• [EXERCISE BRIEF] In the records, find every line with the word "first" and copy it out.

• [GIVEN INFORMATION]
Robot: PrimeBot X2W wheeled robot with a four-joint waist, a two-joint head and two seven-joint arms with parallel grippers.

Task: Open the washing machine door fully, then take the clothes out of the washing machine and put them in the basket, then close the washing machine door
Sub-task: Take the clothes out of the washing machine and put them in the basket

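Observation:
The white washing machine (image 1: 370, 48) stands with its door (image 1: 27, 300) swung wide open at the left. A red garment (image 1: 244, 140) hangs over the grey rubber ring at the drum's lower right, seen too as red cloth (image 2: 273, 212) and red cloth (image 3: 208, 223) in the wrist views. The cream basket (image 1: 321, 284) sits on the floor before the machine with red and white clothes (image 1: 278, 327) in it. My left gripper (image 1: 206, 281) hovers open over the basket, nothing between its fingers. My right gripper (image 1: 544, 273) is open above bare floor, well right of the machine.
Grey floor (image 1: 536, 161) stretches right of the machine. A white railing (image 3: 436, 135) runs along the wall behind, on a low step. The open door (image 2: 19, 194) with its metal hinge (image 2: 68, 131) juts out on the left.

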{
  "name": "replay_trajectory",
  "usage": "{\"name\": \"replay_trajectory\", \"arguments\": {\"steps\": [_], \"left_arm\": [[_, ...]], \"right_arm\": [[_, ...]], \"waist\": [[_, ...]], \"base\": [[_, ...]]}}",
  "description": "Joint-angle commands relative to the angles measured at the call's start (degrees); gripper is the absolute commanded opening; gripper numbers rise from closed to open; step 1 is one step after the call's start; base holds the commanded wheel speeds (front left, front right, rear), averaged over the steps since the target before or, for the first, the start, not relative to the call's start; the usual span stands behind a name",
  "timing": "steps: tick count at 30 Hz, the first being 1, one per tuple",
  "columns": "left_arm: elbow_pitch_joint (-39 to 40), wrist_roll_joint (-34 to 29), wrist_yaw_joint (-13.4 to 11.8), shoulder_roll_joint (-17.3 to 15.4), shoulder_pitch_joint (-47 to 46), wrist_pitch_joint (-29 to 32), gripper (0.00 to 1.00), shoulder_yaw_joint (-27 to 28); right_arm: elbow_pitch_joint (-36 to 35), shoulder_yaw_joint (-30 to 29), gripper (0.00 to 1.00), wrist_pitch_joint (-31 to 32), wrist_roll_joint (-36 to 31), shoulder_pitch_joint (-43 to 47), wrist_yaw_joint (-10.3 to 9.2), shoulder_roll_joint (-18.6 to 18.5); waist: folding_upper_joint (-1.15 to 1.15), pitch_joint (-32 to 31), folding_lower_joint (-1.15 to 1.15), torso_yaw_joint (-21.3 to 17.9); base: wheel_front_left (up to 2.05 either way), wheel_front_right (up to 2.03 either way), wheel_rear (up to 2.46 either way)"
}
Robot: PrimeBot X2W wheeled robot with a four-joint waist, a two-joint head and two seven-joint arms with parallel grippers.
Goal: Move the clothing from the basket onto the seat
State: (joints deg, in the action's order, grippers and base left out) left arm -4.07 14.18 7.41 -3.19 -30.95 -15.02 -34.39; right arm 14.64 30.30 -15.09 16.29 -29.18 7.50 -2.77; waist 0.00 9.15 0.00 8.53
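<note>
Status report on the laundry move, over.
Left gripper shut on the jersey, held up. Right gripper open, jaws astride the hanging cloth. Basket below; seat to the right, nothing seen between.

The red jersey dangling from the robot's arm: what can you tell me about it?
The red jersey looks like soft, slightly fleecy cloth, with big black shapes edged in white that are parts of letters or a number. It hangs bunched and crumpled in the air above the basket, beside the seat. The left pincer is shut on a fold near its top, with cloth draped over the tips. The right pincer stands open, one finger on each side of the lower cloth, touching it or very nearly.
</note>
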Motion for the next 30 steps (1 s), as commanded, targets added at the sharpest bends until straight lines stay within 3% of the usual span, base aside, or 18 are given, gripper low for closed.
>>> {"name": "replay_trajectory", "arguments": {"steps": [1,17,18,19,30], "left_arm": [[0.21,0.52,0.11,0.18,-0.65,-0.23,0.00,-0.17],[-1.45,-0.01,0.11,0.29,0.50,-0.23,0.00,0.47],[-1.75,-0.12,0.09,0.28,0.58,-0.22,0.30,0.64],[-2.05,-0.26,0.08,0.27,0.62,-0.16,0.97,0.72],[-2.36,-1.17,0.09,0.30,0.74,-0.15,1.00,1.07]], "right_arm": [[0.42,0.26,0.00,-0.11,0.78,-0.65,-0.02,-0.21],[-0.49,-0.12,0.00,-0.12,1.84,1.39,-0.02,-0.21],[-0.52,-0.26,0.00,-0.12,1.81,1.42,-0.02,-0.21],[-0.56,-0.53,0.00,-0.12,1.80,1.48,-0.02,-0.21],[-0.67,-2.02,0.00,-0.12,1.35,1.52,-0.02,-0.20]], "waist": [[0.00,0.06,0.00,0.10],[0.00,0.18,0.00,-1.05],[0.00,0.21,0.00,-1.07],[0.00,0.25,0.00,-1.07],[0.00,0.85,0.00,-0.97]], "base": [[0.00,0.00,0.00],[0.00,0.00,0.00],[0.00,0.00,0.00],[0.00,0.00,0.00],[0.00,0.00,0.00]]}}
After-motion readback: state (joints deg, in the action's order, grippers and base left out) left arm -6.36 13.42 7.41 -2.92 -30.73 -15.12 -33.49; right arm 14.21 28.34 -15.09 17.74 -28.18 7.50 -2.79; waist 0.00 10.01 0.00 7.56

• [TASK SOLUTION]
  "description": "Joint-angle commands relative to the angles measured at the call's start (degrees); gripper is the absolute commanded opening; gripper numbers rise from closed to open; step 1 is one step after the call's start; base holds the commanded wheel speeds (front left, front right, rear), averaged over the steps since the target before or, for the first, the start, not relative to the call's start; the usual span stands behind a name",
  "timing": "steps: tick count at 30 Hz, the first being 1, one per tuple",

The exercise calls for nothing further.